Work to be completed | Output the data below in full, character for character.

Data extract |
______

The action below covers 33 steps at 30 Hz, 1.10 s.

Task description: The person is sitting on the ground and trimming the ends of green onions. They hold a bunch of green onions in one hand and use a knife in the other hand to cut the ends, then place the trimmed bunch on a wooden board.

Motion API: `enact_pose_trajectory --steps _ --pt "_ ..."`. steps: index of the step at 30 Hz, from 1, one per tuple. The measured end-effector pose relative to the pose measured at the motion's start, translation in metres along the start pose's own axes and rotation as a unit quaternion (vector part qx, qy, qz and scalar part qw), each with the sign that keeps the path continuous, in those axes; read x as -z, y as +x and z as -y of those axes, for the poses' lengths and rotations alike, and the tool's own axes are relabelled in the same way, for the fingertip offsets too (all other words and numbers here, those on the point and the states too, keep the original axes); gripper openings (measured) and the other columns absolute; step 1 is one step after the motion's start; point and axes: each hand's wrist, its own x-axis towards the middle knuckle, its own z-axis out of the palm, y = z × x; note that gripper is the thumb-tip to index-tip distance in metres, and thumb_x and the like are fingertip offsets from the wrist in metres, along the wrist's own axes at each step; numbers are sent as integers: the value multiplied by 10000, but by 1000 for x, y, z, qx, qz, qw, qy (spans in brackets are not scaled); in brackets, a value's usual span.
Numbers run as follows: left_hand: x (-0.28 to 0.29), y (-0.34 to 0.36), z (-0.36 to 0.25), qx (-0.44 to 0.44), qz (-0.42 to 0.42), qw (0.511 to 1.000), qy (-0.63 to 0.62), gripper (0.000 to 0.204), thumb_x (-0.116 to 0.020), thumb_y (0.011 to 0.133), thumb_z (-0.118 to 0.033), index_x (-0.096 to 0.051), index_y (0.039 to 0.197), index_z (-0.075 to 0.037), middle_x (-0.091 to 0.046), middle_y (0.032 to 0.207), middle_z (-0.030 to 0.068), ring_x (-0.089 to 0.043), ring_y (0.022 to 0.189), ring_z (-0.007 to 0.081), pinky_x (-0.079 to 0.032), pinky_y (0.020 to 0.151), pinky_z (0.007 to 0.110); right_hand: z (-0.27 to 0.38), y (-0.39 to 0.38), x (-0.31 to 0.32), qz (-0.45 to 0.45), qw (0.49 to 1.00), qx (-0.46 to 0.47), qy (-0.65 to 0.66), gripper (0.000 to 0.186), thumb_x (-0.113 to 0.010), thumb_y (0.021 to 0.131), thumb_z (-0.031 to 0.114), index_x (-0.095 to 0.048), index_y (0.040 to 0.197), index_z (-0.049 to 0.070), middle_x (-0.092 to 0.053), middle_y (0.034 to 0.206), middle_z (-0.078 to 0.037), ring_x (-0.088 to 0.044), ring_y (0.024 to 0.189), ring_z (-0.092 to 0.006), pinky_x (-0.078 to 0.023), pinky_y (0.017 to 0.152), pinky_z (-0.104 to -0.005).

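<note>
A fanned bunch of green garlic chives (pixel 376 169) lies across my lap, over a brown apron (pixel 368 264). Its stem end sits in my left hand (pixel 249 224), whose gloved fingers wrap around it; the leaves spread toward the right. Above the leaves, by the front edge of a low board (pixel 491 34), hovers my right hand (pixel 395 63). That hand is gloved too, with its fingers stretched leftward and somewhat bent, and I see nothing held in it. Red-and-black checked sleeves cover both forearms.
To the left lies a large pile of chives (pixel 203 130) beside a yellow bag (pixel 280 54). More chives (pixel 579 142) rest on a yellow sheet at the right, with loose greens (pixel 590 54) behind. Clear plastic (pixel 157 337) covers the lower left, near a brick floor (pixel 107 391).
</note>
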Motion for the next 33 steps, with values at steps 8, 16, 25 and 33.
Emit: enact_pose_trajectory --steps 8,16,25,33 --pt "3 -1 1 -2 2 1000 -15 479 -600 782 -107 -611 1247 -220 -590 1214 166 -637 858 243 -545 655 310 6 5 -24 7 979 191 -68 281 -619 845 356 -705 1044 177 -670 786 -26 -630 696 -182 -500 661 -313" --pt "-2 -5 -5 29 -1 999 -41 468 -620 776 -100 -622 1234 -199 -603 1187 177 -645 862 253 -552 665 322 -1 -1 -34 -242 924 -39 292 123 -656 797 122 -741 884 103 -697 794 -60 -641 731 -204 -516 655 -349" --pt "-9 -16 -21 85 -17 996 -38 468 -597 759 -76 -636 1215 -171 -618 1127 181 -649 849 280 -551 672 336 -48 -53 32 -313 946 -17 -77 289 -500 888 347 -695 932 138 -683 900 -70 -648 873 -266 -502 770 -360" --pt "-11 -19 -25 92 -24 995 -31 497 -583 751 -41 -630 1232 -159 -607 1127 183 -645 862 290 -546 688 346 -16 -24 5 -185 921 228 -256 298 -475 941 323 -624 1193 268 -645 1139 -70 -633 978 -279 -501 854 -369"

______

Output |
The action below covers 33 steps at 30 Hz, 1.10 s.

Task description: The person is sitting on the ground and trimming the ends of green onions. They hold a bunch of green onions in one hand and use a knife in the other hand to cut the ends, then place the trimmed bunch on a wooden board.

Motion API: `enact_pose_trajectory --steps _ --pt "_ ..."`. steps: index of the step at 30 Hz, from 1, one per tuple. The measured end-effector pose relative to the pose measured at the motion's start, translation in metres along the start pose's own axes and rotation as a unit quaternion (vector part qx, qy, qz and scalar part qw), each with the sign that keeps the path continuous, in those axes; read x as -z, y as +x and z as -y of those axes, for the poses' lengths and rotations alike, and the tool's own axes are relabelled in the same way, for the fingertip offsets too (all other words and numbers here, those on the point and the states too, keep the original axes); gripper openings (measured) and the other columns absolute; step 1 is one step after the motion's start; point and axes: each hand's wrist, its own x-axis towards the middle knuckle, its own z-axis out of the palm, y = z × x; note that gripper is the thumb-tip to index-tip distance in metres, and thumb_x and the like are fingertip offsets from the wrist in metres, along the wrist's own axes at each step; numbers are sent as integers: the value multiplied by 10000, but by 1000 for x, y, z, qx, qz, qw, qy (spans in brackets are not scaled); in brackets, a value's usual span.
Numbers run as follows: left_hand: x (-0.28 to 0.29), y (-0.34 to 0.36), z (-0.36 to 0.25), qx (-0.44 to 0.44), qz (-0.42 to 0.42), qw (0.511 to 1.000), qy (-0.63 to 0.62), gripper (0.000 to 0.204), thumb_x (-0.116 to 0.020), thumb_y (0.011 to 0.133), thumb_z (-0.118 to 0.033), index_x (-0.096 to 0.051), index_y (0.039 to 0.197), index_z (-0.075 to 0.037), middle_x (-0.091 to 0.046), middle_y (0.032 to 0.207), middle_z (-0.030 to 0.068), ring_x (-0.089 to 0.043), ring_y (0.022 to 0.189), ring_z (-0.007 to 0.081), pinky_x (-0.079 to 0.032), pinky_y (0.020 to 0.151), pinky_z (0.007 to 0.110); right_hand: z (-0.27 to 0.38), y (-0.39 to 0.38), x (-0.31 to 0.32), qz (-0.45 to 0.45), qw (0.49 to 1.00), qx (-0.46 to 0.47), qy (-0.65 to 0.66), gripper (0.000 to 0.186), thumb_x (-0.113 to 0.010), thumb_y (0.021 to 0.131), thumb_z (-0.031 to 0.114), index_x (-0.095 to 0.048), index_y (0.040 to 0.197), index_z (-0.049 to 0.070), middle_x (-0.092 to 0.053), middle_y (0.034 to 0.206), middle_z (-0.078 to 0.037), ring_x (-0.088 to 0.044), ring_y (0.024 to 0.189), ring_z (-0.092 to 0.006), pinky_x (-0.078 to 0.023), pinky_y (0.017 to 0.152), pinky_z (-0.104 to -0.005).

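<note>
A fanned bunch of green garlic chives (pixel 376 169) lies across my lap, over a brown apron (pixel 368 264). Its stem end sits in my left hand (pixel 249 224), whose gloved fingers wrap around it; the leaves spread toward the right. Above the leaves, by the front edge of a low board (pixel 491 34), hovers my right hand (pixel 395 63). That hand is gloved too, with its fingers stretched leftward and somewhat bent, and I see nothing held in it. Red-and-black checked sleeves cover both forearms.
To the left lies a large pile of chives (pixel 203 130) beside a yellow bag (pixel 280 54). More chives (pixel 579 142) rest on a yellow sheet at the right, with loose greens (pixel 590 54) behind. Clear plastic (pixel 157 337) covers the lower left, near a brick floor (pixel 107 391).
</note>
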Motion for the next 33 steps, with values at steps 8, 16, 25 and 33.
Emit: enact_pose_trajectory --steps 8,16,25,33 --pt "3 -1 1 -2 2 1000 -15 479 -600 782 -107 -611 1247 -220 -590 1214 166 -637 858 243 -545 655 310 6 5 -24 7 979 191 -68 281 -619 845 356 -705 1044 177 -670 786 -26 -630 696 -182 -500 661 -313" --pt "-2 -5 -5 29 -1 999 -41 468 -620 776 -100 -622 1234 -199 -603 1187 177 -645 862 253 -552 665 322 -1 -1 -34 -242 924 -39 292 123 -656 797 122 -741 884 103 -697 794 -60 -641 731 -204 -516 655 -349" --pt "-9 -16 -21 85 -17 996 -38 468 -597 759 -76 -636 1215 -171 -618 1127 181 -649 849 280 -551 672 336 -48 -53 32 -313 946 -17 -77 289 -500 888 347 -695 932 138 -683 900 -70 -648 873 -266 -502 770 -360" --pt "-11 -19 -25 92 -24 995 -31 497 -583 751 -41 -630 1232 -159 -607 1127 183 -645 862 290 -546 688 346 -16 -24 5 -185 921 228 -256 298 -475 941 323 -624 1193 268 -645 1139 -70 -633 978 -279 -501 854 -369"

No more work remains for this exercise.